纽约时报:印度强奸案难以启齿的事实
The Unspeakable Truth About Rape in India By SONIA FALEIRO January 05, 2013
印度强奸案难以启齿的事实
索尼娅·法莱罗 2013年01月05日
I LIVED for 24 years in New Delhi, a city where sexual harassment is as regular as mealtime. Every day, somewhere in the city, it crosses the line into rape.
我在新德里生活了24年,在那里,性骚扰就和吃饭一样频繁。每天,这个城市的某个角落都会有强奸案发生。
As a teenager, I learned to protect myself. I never stood alone if I could help it, and I walked quickly, crossing my arms over my chest, refusing to make eye contact or smile. I cleaved through crowds shoulder-first, and avoided leaving the house after dark except in a private car. At an age when young women elsewhere were experimenting with daring new looks, I wore clothes that were two sizes too large. I still cannot dress attractively without feeling that I am endangering myself.

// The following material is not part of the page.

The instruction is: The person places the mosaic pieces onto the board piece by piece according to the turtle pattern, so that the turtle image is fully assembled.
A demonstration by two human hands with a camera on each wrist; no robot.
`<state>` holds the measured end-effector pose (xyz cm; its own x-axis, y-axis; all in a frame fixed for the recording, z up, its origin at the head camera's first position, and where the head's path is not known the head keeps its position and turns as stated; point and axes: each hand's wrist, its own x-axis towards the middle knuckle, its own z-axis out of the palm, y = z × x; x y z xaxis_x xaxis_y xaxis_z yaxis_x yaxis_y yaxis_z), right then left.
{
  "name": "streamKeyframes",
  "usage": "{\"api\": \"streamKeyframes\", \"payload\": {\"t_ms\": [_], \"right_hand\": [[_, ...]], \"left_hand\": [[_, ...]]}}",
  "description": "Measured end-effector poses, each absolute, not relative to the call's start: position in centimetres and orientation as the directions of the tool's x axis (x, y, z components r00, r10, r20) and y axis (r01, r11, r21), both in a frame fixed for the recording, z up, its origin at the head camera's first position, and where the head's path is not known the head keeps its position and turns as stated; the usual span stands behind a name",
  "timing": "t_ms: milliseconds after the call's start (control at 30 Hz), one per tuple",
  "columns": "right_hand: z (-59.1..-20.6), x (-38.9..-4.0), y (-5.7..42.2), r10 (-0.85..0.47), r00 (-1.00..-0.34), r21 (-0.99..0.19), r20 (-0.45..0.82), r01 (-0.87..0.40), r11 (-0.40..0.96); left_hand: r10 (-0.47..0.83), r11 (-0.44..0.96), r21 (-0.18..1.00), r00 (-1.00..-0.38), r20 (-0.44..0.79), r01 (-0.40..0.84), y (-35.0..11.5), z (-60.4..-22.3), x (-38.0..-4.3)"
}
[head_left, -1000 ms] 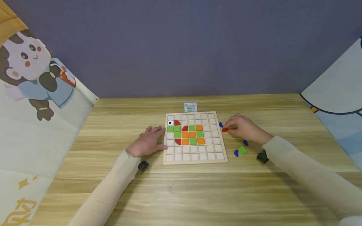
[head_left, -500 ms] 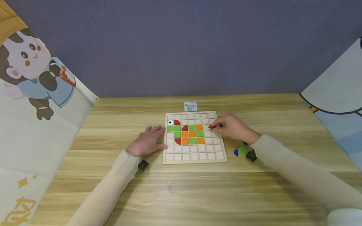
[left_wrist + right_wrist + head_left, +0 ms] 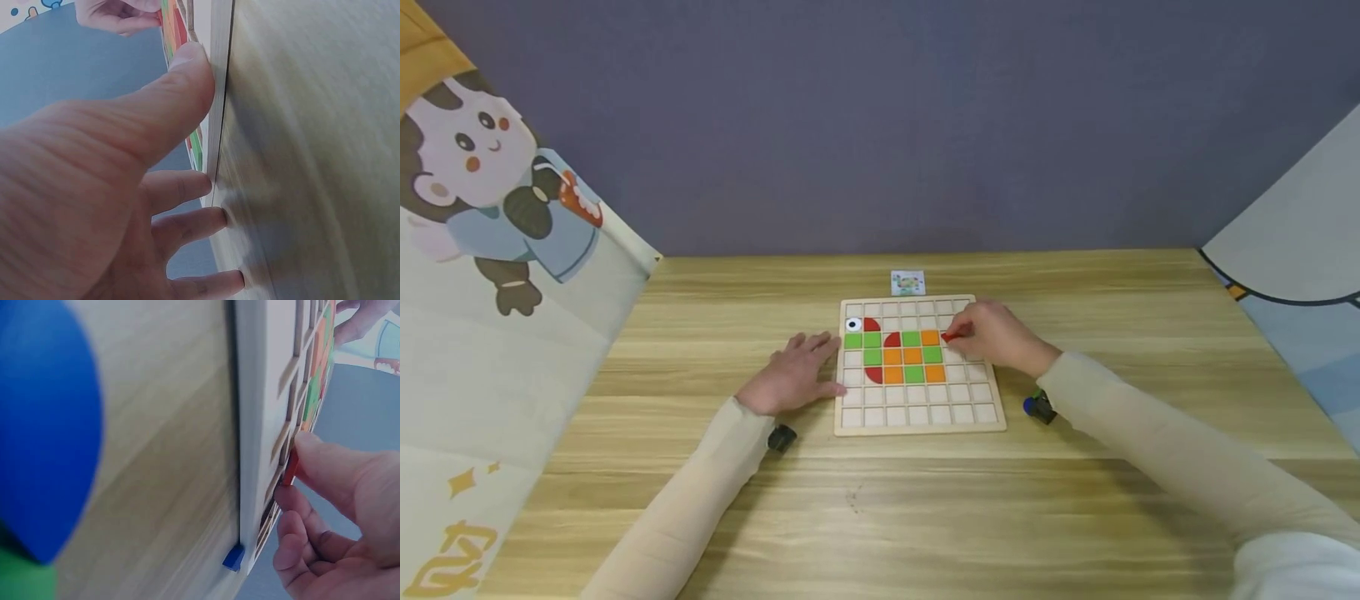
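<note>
A wooden grid board (image 3: 917, 423) lies on the table, partly filled with green and orange squares, red quarter-round tiles and a white eye tile (image 3: 853, 325). My right hand (image 3: 996, 335) pinches a red tile (image 3: 291, 467) between thumb and fingertips, over the cell just right of the orange square (image 3: 930, 337) in the third row. Whether that tile touches the board cannot be told. My left hand (image 3: 792, 377) rests at the board's left edge with spread, straight fingers; in the left wrist view its thumb (image 3: 194, 69) lies against the frame.
A small picture card (image 3: 907, 282) lies behind the board. Beside the board's right edge are a blue tile (image 3: 234, 557), a larger-looking blue rounded tile (image 3: 47, 419) close to the camera and a green tile (image 3: 28, 575). A dark wall panel (image 3: 917, 125) stands behind the table.
My right hand has carried the red tile leftward, from beside the board's right edge to over the cell right of the orange square. My left hand stays at the left edge.
</note>
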<state>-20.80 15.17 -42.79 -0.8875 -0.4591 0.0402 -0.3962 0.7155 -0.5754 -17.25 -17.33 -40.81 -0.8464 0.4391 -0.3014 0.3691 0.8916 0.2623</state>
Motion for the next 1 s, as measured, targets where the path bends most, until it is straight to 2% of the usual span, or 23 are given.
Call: {"api": "streamKeyframes", "payload": {"t_ms": [200,467,733,1000], "right_hand": [[-42.5,-20.6,14.9,-0.439,-0.898,-0.577,0.003,-0.360,0.733],[-42.7,-20.7,15.0,-0.543,-0.835,-0.510,0.082,-0.503,0.697],[-42.5,-20.3,15.5,-0.597,-0.798,-0.489,0.080,-0.553,0.675],[-42.0,-19.7,16.8,-0.555,-0.829,-0.535,0.067,-0.499,0.682]], "left_hand": [[0.435,0.893,0.268,-0.847,-0.305,0.362,-17.4,-40.8,-17.3],[0.438,0.891,0.267,-0.847,-0.300,0.367,-17.3,-40.9,-17.3],[0.443,0.890,0.258,-0.844,-0.302,0.375,-17.3,-40.7,-17.2],[0.448,0.888,0.260,-0.842,-0.299,0.380,-17.3,-40.6,-17.1]]}}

还在十几岁的时候,我就学会了保护自己。如果可以的话,我从不独自一个人站着;我走路的速度很快,双手交叉抱在胸前,不和人有眼神接触,也不向人微笑。从人群中穿过时,我总是先用肩膀为自己开道;我也避免在天黑后出门,除非是乘坐私家车。在其他地方的年轻女孩正尝试大胆而新颖的打扮装束时,我要穿大两号的衣服。至今,我在穿得很漂亮的时候,依然觉得我是在给自己制造危险。
Things didn’t change when I became an adult. Pepper spray wasn’t available, and my friends, all of them middle- or upper-middle-class like me, carried safety pins or other makeshift weapons to and from their universities and jobs. One carried a knife, and insisted I do the same. I refused; some days I was so full of anger I would have used it — or, worse, had it used on me.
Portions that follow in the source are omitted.